The next morning the preacher had met her with recovered self-command.
"I spoke to ye as I shouldna have," he had said gravely. "An' I am 'shamed to ha' done it; an' yet it was truth, lass, that it isna possible to go on as we are. I canna stand by an' see ye get thinner an' weaker afore my eyes. Will ye let me take ye to my own home an' leave ye for a spell wi' my own people? Happen ye'll grow stronger at th' farm an' piece on your life again."
And Meg had acquiesced. She would do as he liked, though he had fallen from his pinnacle and was no more an inspired prophet; for what else could she do?

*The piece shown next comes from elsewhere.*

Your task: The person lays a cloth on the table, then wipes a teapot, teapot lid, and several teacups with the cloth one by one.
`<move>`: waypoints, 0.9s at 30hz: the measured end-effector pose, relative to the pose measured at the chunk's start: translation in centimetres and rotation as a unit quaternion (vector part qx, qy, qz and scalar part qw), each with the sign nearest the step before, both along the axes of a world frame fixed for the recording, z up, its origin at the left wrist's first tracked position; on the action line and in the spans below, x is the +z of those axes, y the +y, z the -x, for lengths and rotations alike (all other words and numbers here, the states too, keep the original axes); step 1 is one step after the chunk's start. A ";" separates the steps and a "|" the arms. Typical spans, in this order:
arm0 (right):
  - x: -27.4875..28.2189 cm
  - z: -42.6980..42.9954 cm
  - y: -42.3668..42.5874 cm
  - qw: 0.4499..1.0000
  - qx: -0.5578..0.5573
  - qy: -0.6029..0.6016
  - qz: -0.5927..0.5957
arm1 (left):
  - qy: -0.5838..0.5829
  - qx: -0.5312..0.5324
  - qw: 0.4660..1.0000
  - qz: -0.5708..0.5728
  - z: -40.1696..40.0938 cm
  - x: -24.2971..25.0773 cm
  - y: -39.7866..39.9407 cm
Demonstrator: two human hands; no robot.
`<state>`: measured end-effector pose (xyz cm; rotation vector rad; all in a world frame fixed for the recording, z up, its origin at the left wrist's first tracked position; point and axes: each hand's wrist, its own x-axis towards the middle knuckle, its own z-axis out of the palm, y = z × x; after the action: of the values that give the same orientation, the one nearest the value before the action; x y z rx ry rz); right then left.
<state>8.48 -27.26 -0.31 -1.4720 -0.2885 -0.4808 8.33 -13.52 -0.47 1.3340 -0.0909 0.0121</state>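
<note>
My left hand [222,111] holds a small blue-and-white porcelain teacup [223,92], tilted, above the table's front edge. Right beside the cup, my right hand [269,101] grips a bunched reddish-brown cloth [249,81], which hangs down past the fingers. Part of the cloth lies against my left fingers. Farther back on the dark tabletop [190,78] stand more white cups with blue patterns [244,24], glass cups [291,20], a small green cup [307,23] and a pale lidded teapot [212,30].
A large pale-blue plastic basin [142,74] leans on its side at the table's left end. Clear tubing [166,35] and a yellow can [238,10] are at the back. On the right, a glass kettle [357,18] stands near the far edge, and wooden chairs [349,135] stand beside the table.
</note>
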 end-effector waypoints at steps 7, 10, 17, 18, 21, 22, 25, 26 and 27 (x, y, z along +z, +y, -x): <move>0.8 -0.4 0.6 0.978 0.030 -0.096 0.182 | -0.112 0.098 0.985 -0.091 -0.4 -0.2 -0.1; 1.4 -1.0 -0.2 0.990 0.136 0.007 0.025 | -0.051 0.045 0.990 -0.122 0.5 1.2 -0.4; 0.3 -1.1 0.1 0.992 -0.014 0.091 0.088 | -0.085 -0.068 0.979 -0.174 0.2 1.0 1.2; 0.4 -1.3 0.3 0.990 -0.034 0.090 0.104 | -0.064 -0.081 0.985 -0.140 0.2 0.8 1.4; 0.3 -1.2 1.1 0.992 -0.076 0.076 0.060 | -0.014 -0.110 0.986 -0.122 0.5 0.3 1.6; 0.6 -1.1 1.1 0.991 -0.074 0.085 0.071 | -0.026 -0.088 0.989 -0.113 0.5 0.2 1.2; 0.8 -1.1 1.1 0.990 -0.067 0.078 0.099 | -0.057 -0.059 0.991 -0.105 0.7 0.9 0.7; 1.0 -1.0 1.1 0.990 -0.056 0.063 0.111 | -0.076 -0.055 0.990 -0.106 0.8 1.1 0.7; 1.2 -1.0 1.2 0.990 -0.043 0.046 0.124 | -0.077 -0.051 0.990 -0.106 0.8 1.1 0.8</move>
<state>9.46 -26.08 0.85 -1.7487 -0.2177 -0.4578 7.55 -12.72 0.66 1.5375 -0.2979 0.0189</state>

"To piece on her life" would be a puzzling and difficult thing, far more confusing than to take the kingdom of Heaven by storm, and die of over-work and under-feeding, like a saint; but she had no choice.
While she sat at her window, her thoughts flew back over all that had happened, till the remembrance of Tom Thorpe's remark came as a sort of anti-climax to the painful gravity of her thoughts, and Meg laughed softly in the darkness.
"Which was the bigger fule?"
Well! if she had been that, there was no need to be a coward as well. The girl straightened herself with a touch of pride and determination that was a good sign. "I cut one knot—I'll untie the next," she said; "and live it out as best I can!"